WORK INSTRUCTION -
From the entries, copy every line that carries the string "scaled".

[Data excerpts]
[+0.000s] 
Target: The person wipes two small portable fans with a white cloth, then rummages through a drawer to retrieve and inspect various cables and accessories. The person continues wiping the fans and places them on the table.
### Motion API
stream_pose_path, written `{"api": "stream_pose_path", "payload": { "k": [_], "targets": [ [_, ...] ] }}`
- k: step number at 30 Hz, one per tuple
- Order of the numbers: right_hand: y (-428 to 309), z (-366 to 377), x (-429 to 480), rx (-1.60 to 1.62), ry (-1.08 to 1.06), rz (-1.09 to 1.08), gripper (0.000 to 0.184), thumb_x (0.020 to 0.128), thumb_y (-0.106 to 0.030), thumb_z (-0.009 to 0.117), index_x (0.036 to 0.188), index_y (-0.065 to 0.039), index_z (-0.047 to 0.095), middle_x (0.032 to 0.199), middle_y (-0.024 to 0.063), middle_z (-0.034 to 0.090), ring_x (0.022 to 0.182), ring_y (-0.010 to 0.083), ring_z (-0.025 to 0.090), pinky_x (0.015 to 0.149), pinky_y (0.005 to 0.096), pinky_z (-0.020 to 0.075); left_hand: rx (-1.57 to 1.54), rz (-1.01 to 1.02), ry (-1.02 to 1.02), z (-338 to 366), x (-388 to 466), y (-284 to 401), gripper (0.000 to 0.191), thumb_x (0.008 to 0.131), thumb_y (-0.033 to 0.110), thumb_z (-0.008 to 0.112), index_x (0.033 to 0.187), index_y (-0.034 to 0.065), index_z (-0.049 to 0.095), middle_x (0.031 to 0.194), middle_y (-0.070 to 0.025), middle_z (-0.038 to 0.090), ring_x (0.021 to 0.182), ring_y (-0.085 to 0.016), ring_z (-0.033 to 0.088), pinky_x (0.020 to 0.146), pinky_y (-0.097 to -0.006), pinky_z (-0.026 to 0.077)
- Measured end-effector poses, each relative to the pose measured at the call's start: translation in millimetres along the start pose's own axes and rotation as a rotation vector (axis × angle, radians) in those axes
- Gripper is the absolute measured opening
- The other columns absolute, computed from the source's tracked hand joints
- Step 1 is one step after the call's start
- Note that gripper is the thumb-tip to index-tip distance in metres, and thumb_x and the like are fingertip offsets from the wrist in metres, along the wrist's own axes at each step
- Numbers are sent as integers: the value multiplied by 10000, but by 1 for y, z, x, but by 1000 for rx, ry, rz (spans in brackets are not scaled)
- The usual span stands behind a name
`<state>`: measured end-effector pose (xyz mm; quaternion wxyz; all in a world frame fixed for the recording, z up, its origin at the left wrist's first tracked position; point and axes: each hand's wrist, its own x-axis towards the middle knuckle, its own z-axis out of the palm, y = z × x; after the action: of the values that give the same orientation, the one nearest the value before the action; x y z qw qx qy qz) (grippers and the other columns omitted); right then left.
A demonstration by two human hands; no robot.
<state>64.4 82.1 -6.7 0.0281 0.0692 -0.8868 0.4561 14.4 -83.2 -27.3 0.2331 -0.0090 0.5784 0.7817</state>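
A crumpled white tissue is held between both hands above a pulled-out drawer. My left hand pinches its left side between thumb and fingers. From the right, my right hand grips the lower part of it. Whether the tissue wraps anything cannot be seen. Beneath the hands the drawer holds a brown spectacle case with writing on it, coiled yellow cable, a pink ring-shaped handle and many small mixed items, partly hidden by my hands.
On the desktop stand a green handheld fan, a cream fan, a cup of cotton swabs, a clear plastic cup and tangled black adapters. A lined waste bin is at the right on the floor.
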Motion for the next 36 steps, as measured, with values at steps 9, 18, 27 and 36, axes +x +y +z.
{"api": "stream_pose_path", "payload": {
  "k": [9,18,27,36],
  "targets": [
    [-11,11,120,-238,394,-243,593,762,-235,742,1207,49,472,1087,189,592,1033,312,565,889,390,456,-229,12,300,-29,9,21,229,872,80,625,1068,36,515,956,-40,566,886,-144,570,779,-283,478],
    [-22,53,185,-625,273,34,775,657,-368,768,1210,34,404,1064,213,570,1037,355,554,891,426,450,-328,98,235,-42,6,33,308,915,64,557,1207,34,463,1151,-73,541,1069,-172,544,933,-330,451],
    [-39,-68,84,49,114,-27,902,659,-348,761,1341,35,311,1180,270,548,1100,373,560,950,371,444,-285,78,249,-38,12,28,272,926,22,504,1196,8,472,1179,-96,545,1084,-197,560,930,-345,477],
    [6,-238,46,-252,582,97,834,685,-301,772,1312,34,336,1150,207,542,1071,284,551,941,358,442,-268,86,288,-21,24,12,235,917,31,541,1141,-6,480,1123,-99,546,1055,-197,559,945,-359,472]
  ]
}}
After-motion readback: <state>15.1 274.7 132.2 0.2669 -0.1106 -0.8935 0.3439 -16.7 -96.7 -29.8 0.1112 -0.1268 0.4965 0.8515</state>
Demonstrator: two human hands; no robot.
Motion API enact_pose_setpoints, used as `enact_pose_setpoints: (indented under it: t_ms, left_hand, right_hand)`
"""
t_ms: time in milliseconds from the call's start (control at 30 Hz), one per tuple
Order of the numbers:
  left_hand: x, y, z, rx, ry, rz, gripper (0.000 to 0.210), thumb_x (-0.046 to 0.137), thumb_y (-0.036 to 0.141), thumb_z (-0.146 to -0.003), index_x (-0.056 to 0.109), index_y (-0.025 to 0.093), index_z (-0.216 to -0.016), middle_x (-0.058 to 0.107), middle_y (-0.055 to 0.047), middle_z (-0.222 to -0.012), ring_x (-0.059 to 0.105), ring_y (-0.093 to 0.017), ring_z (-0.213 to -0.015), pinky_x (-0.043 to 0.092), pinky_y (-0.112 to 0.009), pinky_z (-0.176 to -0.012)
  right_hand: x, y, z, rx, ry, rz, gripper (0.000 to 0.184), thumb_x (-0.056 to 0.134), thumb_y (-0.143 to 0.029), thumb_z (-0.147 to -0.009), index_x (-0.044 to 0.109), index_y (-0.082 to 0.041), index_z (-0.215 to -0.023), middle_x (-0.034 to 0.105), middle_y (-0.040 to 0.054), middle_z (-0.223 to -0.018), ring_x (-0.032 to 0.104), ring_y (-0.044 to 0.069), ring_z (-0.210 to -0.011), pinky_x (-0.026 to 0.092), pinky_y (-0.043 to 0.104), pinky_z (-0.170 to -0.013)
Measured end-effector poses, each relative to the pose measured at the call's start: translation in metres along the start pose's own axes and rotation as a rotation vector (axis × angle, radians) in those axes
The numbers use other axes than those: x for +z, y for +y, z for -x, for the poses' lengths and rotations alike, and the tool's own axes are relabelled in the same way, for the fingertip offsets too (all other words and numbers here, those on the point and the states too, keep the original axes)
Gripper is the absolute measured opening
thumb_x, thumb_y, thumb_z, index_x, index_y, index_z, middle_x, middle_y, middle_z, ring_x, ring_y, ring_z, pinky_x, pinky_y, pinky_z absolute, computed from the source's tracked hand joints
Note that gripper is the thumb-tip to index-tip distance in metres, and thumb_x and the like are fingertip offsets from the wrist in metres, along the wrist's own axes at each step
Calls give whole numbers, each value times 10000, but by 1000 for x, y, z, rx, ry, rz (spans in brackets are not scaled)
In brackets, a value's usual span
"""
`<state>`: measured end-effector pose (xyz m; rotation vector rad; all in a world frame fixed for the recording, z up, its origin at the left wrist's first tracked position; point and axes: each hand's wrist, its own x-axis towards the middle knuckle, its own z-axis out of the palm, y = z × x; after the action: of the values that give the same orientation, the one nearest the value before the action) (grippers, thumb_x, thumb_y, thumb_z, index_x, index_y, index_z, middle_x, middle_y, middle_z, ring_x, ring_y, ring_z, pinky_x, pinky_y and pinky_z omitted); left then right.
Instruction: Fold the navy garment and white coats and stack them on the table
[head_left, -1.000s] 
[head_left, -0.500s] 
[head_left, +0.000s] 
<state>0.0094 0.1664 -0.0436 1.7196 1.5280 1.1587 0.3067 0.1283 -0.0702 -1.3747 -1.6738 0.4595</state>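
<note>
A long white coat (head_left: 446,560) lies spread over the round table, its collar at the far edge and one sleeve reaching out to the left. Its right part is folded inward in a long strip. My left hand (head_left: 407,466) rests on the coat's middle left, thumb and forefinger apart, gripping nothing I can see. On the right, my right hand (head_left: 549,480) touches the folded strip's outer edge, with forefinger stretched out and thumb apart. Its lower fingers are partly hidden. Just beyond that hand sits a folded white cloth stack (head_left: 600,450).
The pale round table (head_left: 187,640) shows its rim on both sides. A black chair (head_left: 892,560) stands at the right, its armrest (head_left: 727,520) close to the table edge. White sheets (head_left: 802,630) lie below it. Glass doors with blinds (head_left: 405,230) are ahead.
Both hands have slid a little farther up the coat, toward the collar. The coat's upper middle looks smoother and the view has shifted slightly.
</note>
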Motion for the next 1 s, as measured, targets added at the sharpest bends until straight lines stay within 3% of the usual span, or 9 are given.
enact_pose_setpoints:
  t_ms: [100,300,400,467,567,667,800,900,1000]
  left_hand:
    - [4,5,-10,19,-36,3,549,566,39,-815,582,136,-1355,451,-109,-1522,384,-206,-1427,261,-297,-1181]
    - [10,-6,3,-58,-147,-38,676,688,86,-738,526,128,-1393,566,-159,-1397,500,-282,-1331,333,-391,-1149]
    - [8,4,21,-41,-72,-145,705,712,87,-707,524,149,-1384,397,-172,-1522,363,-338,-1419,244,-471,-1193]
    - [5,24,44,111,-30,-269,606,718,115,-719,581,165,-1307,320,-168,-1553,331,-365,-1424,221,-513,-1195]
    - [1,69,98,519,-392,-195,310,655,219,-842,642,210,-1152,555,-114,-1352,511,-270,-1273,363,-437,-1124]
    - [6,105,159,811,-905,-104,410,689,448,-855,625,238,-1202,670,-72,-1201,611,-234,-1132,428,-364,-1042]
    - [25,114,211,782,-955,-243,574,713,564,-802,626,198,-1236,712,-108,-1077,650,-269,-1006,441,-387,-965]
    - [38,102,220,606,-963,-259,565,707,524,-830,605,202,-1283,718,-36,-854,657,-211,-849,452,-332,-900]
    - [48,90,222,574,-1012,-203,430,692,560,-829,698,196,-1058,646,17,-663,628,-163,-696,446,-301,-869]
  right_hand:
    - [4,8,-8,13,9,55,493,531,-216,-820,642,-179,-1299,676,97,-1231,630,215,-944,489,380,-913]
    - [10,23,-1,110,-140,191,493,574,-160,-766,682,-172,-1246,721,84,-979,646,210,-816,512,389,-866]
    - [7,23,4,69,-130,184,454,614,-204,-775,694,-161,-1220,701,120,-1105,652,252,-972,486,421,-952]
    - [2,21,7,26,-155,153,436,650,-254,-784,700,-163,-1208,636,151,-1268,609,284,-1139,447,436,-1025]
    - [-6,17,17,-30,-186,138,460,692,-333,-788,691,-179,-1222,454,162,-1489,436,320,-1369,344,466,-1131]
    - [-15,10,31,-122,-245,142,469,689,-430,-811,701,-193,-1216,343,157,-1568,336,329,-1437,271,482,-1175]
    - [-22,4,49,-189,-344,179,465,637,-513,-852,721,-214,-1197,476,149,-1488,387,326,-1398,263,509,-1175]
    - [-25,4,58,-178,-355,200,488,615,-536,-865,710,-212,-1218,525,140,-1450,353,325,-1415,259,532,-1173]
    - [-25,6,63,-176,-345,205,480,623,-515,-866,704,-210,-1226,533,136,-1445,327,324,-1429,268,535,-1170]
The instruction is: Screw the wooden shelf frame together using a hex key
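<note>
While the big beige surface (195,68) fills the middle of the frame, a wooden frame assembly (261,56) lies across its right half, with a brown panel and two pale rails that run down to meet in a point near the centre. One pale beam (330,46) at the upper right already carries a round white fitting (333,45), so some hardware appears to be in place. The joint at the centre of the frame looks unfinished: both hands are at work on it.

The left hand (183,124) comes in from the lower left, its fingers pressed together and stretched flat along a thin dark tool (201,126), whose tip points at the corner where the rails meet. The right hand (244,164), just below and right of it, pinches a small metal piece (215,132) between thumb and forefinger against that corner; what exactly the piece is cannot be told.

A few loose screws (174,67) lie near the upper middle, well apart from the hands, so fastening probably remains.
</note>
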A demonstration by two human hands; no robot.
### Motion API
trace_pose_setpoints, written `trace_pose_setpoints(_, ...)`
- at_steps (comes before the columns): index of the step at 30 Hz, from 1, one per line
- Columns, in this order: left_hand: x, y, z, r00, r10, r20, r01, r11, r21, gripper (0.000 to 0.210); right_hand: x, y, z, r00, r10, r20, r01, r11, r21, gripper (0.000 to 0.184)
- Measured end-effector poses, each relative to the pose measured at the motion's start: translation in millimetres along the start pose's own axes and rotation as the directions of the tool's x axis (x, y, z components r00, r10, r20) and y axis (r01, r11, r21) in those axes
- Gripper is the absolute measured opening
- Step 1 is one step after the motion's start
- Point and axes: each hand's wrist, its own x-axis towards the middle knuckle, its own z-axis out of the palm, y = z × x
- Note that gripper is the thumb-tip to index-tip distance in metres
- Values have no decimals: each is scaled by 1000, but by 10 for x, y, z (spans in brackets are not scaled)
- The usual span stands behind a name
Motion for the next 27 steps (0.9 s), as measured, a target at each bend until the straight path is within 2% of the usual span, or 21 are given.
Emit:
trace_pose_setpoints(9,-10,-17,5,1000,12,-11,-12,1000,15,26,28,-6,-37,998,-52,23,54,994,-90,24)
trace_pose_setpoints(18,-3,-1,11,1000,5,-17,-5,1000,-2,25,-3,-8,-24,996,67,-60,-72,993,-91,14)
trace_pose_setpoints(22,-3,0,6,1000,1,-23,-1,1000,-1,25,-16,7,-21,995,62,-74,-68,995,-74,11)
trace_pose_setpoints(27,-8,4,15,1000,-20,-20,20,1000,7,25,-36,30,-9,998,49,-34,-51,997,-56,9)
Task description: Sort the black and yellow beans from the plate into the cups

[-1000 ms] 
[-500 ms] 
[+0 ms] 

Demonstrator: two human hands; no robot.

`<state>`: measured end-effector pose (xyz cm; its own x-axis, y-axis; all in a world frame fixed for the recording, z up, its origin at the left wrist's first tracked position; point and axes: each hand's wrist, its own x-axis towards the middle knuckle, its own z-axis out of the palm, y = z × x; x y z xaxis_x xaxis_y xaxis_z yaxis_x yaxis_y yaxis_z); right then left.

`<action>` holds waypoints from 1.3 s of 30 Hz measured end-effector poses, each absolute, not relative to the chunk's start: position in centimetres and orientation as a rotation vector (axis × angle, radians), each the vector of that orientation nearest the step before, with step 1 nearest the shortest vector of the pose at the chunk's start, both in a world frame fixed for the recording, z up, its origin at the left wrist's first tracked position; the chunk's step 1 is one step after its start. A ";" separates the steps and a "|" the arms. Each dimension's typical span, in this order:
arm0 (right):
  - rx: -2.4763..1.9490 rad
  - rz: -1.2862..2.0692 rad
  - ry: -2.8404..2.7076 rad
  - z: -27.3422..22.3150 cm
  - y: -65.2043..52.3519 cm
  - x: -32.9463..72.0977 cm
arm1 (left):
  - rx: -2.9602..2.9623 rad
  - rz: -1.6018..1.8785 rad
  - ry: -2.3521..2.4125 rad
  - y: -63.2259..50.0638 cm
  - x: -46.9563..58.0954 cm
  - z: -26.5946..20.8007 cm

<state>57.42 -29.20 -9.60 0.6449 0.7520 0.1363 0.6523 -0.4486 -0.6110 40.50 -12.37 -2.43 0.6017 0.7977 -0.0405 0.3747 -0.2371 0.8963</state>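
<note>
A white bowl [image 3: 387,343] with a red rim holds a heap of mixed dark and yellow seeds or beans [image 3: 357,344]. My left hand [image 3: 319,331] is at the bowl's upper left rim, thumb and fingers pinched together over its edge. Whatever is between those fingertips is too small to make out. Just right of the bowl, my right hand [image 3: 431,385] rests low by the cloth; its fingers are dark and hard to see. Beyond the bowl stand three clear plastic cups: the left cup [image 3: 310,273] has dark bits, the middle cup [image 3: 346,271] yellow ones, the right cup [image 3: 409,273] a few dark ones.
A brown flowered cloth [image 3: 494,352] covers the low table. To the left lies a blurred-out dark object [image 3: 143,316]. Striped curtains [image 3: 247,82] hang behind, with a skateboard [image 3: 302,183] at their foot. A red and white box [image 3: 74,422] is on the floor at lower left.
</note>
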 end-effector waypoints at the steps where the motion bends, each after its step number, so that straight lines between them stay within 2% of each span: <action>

RESPONSE BELOW -
- Numbers are sent as integers: the value multiplied by 10000, but by 1 for y, z, x, but by 1000 for rx, ry, rz (spans in brackets are not scaled)
Calls give whole numbers, each value times 10000, but by 1000 for x, y, z, rx, ry, rz (spans in brackets are not scaled)
- Values have no decimals: each is scaled by 1000, but by 10 for x, y, z (spans in brackets are not scaled)

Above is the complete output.